Nearly half of voters think Nats have secret agenda

Written By: - Date published: 4:53 pm, August 26th, 2008 - 20 comments
Categories: youtube - Tags: , , ,

Here’s TV3’s coverage from last night. They’ve just completed a poll in which 45.7% of those surveyed think National has a secret agenda.

20 comments on “Nearly half of voters think Nats have secret agenda”

  1. vto 1

    Nearly all of voters will scream to the high heavens when the ETS burden smacks them heavily in the head.

  2. Anita 2

    I have wondered for a while whether National’s constant message about Labour social engineering agenda (blah blah homosexuality blah smacking blah schools blah hugs blah blah) was actually a deliberate inoculation strategy to blunt accusations that National has a secret agenda.

    It makes people cynical and disengaged, it means they’re unsurprised that National has dark secrets, it means they’ll vote for them anyway.

    Whatcha think?

  3. higherstandard 3

    But VTO the world will be saved I tell you saved !!

    My prediction is that in 20 years we’ll look back at a bigger scam than Y2K.

  4. Phil 4

    “It makes people cynical and disengaged, it means they’re unsurprised that National has dark secrets, it means they’ll vote for them anyway.”
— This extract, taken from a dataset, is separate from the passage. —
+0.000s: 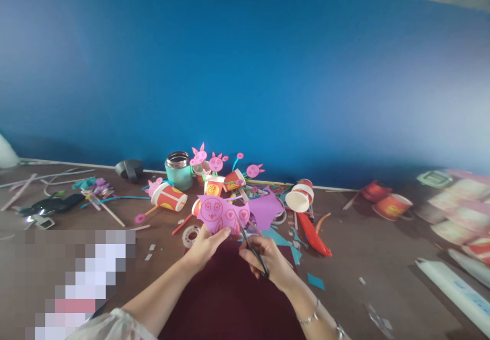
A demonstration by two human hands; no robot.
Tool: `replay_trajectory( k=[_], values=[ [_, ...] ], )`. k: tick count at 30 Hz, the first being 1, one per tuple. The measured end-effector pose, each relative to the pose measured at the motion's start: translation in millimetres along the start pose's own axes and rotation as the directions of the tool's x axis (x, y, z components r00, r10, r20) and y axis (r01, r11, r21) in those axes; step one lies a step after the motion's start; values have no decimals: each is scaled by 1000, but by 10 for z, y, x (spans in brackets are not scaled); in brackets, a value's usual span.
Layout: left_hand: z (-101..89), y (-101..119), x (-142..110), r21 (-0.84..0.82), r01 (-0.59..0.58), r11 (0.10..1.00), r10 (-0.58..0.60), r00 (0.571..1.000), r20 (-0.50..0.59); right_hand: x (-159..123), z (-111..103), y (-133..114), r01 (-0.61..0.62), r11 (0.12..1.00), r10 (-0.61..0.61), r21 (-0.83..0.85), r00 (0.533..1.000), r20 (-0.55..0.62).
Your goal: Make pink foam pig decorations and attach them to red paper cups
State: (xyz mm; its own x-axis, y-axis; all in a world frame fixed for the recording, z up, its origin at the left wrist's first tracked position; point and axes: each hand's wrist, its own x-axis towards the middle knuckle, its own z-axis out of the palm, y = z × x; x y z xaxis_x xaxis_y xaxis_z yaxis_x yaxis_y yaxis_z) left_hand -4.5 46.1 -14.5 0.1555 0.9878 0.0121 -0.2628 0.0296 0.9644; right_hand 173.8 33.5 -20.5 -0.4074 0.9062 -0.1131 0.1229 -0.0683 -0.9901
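Note:
My left hand (206, 248) pinches a sheet of purple paper (213, 210) between thumb and fingers. A round animal face with ears and several circles with hearts are drawn on it in a reddish line. In my right hand (272, 259) is a pair of scissors (252, 250), their blades pointing up at the sheet's right side. Whether the blades are apart is hard to make out. Behind them lies a larger piece of purple paper (265, 211). Close beyond stand red paper cups (213, 186) carrying cut-out pink animal heads (216, 162).
A roll of clear tape (191, 236) lies left of the sheet, a teal jar (179, 171) behind. Stacked cups (300, 197), a red-orange piece (314, 238) and blue paper scraps (316, 281) are on the right. A dark red mat (233, 299) lies beneath my hands. A blue wall (245, 74) closes the back.

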Motion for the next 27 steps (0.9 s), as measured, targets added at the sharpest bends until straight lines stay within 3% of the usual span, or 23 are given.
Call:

    That was modus operandi for most voters loooong before C/T waded in.

    Michael Laws, in ‘The Demon Profession’ referred to MMP as the final opportunity our parliamentarians would ever get to bring back some dignity and respect to the occupation. I’d say 12 years on it’s fairly clear they’ve failed miserably.

  5. randal 5

    just listening to Maurice Williamson on rnz. he wont explain his statement. so it looks like the y have no agenda whatsoever. 2008 the ‘a4’ election

  6. Anita 6

    Phil,

    Was is a deliberate political tactic? I like to imagine things were once better than this 🙁

  7. Ari 7

    Michael Laws, in ‘The Demon Profession’ referred to MMP as the final opportunity our parliamentarians would ever get to bring back some dignity and respect to the occupation. I’d say 12 years on it’s fairly clear they’ve failed miserably.

    MMP has made some difference, but it’s a matter of aggressively supporting politicians who deserve dignity and respect and aggressively attacking those who don’t.

    Ultimately no matter how good a voting system is, it still succeeds or fails based on how people use it. A better system can make some real gains if it’s used with a decent amount of competency, but nothing’s a magic bullet on its own.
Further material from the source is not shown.